In another section are over a 100 images from the 19th century, just a peek into the vast archive of photos taken by Jaipur’s gaunt ruler. During a walk-through, Tillotsan, consultant director for research, publications and exhibitions at Maharaja Sawai Man Singh II Museum in City Palace, Jaipur, reveals that the Ram Singh images had remained undiscovered till the 1980s. The ones in the show include landscapes of the city as well as portraits, of himself, women in the zenanaand others working in the palace.
“I was happy to have left JKK on a high note,” Sood says. The director of Khoj International Artists’ Association, an artists-led organisation for contemporary art in Delhi, Sood was appointed D-G, JKK in 2015. This was one of the centres of former Chief Minister Vasundhara Raje Scindia’s cultural re-imagining of the State — from the renovation and energising of the cultural programming at JKK and Bikaner House in Delhi to the setting up of a sculpture park featuring works of top Indian and international artists at Nahargarh Fort in Jaipur.
In December 2018, after a hard-fought election, Ashok Gehlot was sworn in as Chief Minister. JKK’s Governing Council and Executive Council were dissolved, and budgets were cut, says Sood. “If you cut off my hands, how am I supposed to function?” she says of her decision to quit. Sreya Guha, Principal Secretary, Rajasthan Tourism Arts and Culture Department, who has been put in temporary charge of JKK, differs, stating that budgets had been revised for all departments as per routine procedure. “As far as I am aware, the EC and GC have not been dissolved, but I will check,” she says.
In her years there, Sood had modernised the 25-year-old building. JKK’s budget was increased from ₹1.5 crore to ₹6.5 crore, enabling them to pay artists market rates and host quality shows. JKK also opened up its library, a bookshop, reading lounge, graphic studio, cafes and wi-fied the whole campus, in a bid to make it a more public space.
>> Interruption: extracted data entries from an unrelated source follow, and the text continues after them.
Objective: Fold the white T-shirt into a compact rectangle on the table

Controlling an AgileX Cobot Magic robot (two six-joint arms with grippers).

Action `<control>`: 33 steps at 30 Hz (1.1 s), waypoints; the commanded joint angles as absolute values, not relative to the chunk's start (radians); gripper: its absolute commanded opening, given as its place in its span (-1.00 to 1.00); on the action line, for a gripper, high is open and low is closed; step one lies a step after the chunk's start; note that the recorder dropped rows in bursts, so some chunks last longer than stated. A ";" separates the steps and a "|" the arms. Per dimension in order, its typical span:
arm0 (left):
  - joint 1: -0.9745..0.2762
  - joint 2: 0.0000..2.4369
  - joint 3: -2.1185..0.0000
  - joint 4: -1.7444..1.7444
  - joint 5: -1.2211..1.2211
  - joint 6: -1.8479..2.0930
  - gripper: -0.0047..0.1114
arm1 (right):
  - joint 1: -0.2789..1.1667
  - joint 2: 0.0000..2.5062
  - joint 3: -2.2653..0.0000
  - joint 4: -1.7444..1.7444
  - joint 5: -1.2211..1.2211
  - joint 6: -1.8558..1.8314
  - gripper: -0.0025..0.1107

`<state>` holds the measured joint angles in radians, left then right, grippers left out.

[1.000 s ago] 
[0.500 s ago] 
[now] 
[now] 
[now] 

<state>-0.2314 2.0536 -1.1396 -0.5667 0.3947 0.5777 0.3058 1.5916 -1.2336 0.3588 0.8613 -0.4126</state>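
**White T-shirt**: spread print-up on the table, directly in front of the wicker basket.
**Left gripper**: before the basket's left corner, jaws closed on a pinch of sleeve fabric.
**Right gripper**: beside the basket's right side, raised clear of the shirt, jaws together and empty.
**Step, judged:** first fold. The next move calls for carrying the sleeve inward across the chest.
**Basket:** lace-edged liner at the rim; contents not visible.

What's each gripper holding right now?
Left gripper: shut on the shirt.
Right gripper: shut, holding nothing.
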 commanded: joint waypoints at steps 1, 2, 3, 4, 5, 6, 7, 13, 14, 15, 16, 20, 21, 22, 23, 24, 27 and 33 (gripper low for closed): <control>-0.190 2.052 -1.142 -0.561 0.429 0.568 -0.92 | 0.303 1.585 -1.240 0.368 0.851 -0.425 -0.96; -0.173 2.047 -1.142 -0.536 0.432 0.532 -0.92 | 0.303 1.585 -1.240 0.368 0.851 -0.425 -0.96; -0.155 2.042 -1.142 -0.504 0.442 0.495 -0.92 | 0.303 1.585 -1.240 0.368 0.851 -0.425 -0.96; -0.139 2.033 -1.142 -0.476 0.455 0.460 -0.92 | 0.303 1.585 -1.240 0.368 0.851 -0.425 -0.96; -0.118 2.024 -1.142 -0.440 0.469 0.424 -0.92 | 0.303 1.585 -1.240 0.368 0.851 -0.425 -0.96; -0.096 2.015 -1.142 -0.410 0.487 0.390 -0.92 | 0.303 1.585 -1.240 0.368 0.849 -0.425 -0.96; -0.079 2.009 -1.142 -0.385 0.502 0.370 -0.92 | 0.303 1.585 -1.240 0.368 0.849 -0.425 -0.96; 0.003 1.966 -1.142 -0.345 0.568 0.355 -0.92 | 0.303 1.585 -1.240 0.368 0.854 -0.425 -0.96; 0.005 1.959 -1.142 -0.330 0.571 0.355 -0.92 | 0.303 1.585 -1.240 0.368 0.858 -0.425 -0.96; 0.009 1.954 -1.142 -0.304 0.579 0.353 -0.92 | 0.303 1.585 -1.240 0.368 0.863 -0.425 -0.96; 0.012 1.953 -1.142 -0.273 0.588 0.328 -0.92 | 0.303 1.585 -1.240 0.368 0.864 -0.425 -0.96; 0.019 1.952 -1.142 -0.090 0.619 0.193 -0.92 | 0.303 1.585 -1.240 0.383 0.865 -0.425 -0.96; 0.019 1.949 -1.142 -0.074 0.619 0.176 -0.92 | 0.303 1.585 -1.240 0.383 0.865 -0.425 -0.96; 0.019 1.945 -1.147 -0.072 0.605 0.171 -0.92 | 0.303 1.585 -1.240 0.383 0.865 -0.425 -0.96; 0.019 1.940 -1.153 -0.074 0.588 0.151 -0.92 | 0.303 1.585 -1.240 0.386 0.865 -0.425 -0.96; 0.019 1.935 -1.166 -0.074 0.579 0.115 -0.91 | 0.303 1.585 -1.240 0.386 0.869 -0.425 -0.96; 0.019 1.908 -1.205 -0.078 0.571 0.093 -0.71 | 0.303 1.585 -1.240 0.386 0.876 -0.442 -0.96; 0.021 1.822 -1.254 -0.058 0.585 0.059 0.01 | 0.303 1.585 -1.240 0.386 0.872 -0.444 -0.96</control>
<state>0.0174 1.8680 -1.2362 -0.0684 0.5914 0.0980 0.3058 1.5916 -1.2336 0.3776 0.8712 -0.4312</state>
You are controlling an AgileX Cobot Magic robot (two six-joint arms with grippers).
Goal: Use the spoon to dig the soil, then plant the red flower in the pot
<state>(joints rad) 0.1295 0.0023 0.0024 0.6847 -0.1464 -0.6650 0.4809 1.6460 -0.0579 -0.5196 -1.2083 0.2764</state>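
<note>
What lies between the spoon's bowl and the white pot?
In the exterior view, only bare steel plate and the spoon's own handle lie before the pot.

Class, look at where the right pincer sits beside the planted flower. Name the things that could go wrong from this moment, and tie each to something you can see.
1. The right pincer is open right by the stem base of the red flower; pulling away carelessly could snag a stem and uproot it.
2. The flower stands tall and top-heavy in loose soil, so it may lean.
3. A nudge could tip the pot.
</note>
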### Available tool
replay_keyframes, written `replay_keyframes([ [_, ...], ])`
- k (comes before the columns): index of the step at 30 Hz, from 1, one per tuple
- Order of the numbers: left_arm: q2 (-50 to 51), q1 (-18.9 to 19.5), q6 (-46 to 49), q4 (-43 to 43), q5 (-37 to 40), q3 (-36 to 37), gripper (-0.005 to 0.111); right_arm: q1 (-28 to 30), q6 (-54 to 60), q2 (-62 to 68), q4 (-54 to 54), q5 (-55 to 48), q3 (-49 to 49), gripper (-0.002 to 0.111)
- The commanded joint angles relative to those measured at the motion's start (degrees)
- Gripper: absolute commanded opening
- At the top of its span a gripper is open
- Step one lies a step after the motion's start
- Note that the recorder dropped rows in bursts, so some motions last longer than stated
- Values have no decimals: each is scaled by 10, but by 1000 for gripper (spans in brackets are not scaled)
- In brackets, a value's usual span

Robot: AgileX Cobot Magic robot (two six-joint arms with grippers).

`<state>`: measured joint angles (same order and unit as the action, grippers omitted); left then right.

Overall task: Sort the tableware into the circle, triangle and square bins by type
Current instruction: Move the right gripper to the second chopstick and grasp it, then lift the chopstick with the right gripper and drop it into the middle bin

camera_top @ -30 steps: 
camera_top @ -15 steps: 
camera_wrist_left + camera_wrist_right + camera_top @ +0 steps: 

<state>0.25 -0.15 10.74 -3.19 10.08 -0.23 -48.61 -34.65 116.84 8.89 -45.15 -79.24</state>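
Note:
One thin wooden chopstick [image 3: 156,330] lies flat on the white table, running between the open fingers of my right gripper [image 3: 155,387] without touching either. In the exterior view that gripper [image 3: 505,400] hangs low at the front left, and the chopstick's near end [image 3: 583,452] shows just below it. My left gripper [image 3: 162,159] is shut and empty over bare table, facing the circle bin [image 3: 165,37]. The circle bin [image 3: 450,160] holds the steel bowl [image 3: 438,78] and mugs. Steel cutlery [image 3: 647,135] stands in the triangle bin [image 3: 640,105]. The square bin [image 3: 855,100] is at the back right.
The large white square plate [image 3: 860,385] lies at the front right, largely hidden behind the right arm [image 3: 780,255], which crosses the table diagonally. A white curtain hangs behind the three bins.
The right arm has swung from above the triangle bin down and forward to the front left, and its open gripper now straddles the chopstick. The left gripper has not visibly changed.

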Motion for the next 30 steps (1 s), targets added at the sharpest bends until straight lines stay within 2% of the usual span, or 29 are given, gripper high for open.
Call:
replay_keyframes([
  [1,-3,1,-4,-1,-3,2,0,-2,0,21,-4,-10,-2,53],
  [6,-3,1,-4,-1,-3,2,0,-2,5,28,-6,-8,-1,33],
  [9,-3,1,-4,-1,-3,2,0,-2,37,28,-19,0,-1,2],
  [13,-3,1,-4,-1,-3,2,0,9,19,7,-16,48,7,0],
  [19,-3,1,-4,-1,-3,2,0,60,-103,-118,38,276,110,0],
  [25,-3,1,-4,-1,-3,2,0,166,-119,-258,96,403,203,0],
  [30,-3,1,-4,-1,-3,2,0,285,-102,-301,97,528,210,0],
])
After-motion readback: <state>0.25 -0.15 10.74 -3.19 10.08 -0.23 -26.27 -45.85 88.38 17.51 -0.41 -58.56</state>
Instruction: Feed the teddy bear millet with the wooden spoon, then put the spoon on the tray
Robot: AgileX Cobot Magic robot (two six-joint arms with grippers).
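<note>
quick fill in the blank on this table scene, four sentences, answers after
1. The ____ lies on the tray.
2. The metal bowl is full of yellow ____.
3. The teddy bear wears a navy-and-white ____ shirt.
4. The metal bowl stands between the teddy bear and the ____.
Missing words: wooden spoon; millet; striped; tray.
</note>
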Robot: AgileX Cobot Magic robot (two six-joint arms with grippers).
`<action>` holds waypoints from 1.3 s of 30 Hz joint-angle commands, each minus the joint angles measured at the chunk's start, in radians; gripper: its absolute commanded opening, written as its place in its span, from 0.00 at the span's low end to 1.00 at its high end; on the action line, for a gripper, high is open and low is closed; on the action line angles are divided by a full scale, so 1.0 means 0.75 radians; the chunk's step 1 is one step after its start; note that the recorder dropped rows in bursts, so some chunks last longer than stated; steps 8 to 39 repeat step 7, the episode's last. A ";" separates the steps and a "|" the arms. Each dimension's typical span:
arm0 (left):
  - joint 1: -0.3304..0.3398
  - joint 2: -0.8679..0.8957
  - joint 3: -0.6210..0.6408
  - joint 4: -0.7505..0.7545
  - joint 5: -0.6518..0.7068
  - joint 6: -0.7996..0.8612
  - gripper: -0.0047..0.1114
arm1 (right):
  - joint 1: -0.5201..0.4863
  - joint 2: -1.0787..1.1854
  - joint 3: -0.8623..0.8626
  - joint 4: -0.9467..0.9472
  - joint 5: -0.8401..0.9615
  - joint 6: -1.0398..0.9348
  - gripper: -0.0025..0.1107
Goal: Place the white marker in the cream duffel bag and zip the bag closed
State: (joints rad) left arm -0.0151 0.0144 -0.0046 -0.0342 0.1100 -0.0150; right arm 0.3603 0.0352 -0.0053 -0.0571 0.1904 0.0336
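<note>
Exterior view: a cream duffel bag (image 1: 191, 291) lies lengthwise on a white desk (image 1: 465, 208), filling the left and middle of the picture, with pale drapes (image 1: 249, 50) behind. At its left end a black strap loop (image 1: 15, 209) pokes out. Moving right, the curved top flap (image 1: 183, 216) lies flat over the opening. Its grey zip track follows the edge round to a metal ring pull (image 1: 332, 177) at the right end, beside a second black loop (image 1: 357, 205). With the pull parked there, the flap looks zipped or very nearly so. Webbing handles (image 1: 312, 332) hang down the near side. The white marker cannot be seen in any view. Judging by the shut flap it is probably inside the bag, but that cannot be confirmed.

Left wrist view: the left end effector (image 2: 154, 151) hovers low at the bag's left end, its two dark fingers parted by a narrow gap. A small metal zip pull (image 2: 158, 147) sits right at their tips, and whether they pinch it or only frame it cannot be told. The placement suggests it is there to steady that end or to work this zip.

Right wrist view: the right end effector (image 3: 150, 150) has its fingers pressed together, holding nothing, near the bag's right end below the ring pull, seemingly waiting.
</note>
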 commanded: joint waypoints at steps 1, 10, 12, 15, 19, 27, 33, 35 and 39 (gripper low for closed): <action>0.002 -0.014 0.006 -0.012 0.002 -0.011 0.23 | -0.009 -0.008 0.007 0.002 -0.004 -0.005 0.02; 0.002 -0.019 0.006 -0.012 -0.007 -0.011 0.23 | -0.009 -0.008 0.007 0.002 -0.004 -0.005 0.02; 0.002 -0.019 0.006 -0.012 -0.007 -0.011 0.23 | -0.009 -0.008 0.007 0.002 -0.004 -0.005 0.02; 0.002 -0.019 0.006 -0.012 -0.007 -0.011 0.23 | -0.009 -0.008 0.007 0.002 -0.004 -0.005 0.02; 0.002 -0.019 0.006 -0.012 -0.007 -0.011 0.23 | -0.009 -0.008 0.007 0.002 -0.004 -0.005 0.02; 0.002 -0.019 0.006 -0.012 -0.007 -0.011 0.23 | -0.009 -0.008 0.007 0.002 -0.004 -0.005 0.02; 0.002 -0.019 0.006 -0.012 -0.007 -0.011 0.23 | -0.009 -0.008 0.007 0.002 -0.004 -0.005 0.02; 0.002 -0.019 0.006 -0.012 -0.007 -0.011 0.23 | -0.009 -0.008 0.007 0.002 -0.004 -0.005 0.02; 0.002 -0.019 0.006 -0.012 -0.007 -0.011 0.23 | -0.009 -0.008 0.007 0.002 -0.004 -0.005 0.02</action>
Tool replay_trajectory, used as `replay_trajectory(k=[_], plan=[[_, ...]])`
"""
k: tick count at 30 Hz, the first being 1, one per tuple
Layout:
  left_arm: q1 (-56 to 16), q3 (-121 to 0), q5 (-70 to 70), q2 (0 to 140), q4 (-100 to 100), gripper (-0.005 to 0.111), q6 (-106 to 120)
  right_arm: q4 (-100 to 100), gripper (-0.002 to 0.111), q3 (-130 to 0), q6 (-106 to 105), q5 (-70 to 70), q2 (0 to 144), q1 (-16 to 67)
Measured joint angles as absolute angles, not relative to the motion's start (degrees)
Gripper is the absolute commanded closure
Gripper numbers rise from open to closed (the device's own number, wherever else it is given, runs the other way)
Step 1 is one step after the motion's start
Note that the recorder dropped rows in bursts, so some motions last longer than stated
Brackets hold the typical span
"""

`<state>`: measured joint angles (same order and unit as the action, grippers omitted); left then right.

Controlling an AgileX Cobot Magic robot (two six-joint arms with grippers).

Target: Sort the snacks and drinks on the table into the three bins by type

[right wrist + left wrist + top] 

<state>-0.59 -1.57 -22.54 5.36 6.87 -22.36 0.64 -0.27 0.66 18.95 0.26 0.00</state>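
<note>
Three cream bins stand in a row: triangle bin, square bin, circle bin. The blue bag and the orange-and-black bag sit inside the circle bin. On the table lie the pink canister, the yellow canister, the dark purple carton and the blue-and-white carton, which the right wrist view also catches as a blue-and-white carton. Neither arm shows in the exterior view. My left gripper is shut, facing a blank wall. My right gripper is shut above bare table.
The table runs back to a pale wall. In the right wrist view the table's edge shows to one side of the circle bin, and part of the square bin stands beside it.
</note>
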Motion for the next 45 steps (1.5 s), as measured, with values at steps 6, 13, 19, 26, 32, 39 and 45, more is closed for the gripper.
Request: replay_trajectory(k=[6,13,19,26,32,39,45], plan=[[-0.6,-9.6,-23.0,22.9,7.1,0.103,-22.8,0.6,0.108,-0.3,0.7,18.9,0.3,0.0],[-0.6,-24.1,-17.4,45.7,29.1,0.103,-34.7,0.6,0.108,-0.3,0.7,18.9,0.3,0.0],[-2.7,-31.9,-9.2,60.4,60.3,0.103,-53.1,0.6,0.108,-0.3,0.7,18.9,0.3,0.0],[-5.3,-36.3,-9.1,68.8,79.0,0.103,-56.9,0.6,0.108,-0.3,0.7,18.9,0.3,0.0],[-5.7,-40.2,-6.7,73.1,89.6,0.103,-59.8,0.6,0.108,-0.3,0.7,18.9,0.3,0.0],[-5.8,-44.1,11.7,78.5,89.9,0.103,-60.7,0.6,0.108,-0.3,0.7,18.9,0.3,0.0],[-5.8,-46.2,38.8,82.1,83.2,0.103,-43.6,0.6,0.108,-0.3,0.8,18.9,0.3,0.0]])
Sood has now turned her attention to the Pune Biennale, to take place in December, and for which Khoj has been named curator. She’s just back from a research trip to the city she grew up in. “What we are really looking at — and it came from what the times are today — is ‘difference’. It seems all the problems we have today are based on these polarisations: political, social, racial, caste difference, economic difference,” Sood says.
Khoj has envisioned it as a public-art project that will criss-cross across centres of the city: the cantonment,the old city, and the institutional area. “At Khoj, we believe art can work for social change and social justice. It’s to make you think, to question, to critique.”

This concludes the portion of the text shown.